[About this task]: Write the records below out again exactly as given, with no images.

[Records]:
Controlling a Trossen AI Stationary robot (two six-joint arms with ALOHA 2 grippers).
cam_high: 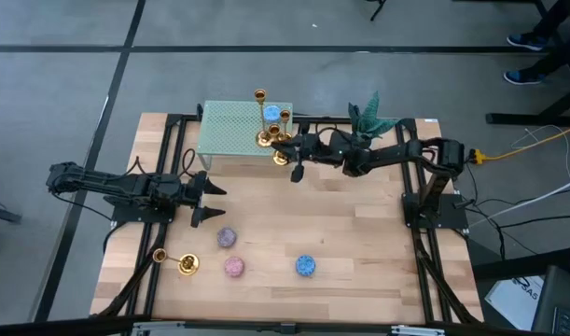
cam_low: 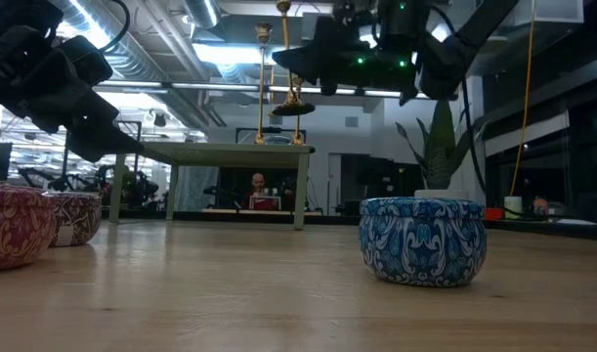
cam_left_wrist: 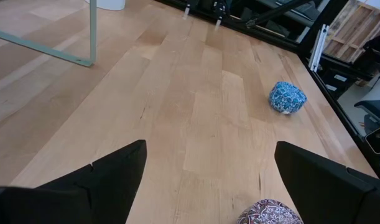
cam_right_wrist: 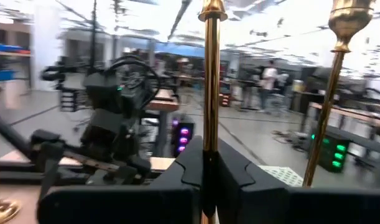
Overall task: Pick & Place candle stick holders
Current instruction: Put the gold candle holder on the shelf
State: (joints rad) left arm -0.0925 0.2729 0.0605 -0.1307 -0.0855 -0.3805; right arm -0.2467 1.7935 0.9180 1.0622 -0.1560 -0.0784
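Clenched on a candle stick holder (cam_right_wrist: 209, 93) stem, your right gripper (cam_high: 283, 149) hangs beside the green stand (cam_high: 230, 131). Your left gripper (cam_high: 208, 201) waits, jaws spread.

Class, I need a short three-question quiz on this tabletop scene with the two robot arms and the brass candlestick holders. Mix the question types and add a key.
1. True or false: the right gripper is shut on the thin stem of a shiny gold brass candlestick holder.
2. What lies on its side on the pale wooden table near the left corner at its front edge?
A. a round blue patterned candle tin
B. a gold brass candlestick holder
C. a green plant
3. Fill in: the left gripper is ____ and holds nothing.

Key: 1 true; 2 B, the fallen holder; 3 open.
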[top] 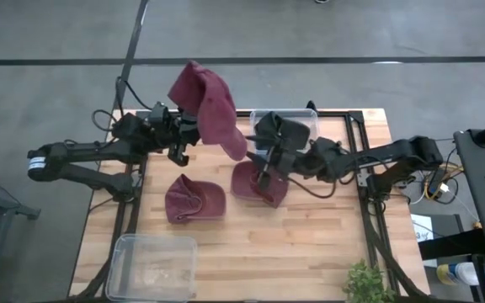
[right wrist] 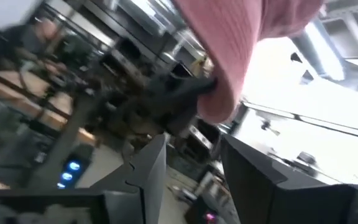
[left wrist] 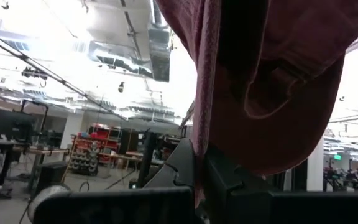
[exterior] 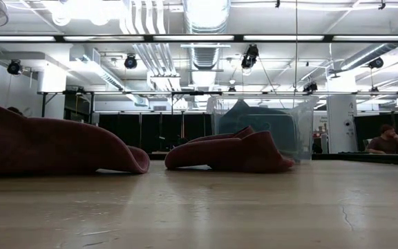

[Result for this task]:
Controlling a Trossen AI Stationary robot (two six-joint arms with ALOHA 2 grippers).
cam_high: 
cam_low: 
cam_left_wrist: 
cam_right_wrist: 
Overall task: Pick & Place candle stick holders
Current instruction: Put the gold candle holder on the shelf
State: (joints rad) left arm -0.0925 0.2729 0.0605 -0.1307 -0.0855 -0.3805; right arm -0.2467 1.7935 0.9180 1.0622 -0.1560 -0.0784
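Clenched on a candle stick holder (cam_right_wrist: 209, 93) stem, your right gripper (cam_high: 283, 149) hangs beside the green stand (cam_high: 230, 131). Your left gripper (cam_high: 208, 201) waits, jaws spread.

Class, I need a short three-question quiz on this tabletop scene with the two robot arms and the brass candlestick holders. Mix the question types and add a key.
1. True or false: the right gripper is shut on the thin stem of a shiny gold brass candlestick holder.
2. What lies on its side on the pale wooden table near the left corner at its front edge?
A. a round blue patterned candle tin
B. a gold brass candlestick holder
C. a green plant
3. Fill in: the left gripper is ____ and holds nothing.

Key: 1 true; 2 B, the fallen holder; 3 open.
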[top] 
[right wrist] 
[left wrist] 
[exterior] 

The response to this exercise is done.